• _Task_: Some lines below hold "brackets". Pick them out and copy them.

[Data listing Boundary: Start]

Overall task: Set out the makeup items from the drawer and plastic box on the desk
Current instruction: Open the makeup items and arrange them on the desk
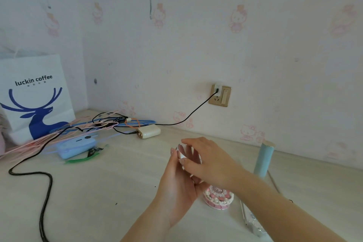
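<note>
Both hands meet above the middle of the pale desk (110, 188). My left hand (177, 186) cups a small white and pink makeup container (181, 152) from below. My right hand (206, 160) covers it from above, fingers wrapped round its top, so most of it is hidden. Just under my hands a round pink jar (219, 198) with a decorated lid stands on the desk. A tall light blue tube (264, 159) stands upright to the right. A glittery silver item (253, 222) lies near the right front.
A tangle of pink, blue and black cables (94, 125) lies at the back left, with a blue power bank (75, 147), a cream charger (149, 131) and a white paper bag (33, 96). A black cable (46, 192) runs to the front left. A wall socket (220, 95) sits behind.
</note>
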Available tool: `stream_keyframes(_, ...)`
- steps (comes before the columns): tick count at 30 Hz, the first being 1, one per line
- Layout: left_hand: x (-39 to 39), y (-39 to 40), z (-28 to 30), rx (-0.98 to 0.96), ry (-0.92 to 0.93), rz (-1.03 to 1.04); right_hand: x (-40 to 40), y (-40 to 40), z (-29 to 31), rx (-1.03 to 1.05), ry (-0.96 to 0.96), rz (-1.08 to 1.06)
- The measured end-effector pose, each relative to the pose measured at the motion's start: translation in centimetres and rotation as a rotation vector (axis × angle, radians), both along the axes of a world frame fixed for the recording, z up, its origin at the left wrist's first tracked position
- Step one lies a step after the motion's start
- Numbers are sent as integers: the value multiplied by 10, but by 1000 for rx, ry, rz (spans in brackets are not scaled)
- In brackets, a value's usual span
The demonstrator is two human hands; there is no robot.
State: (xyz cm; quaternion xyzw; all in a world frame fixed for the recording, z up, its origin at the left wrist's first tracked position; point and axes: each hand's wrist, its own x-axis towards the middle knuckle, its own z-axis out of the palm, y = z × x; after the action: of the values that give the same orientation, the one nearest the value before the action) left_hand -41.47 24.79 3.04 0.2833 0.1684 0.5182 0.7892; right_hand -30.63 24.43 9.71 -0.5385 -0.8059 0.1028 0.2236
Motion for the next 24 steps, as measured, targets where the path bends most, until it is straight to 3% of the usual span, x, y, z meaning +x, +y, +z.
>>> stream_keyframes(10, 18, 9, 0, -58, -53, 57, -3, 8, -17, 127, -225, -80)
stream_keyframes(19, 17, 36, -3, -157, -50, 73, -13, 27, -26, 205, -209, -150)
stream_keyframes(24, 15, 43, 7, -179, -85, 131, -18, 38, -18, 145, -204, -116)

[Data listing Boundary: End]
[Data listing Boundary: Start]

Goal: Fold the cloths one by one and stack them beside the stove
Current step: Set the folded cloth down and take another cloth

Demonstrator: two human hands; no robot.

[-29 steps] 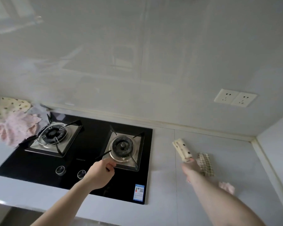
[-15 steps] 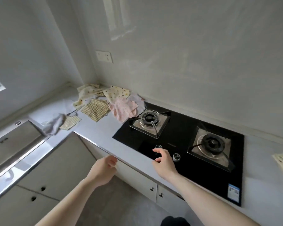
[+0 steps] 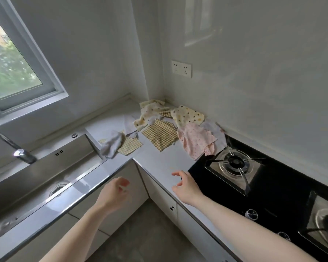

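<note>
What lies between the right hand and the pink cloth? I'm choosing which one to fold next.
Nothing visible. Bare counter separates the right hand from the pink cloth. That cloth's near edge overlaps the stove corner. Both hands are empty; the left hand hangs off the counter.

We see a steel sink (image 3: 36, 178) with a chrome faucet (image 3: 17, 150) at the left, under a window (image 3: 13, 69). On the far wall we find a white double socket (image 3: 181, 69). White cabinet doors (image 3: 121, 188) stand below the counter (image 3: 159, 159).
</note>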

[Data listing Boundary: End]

• _Completed exercise_:
- Numbers are sent as integers: the value multiplied by 10, but by 1000 for rx, ry, rz (spans in brackets are not scaled)
- In brackets, a value's usual span

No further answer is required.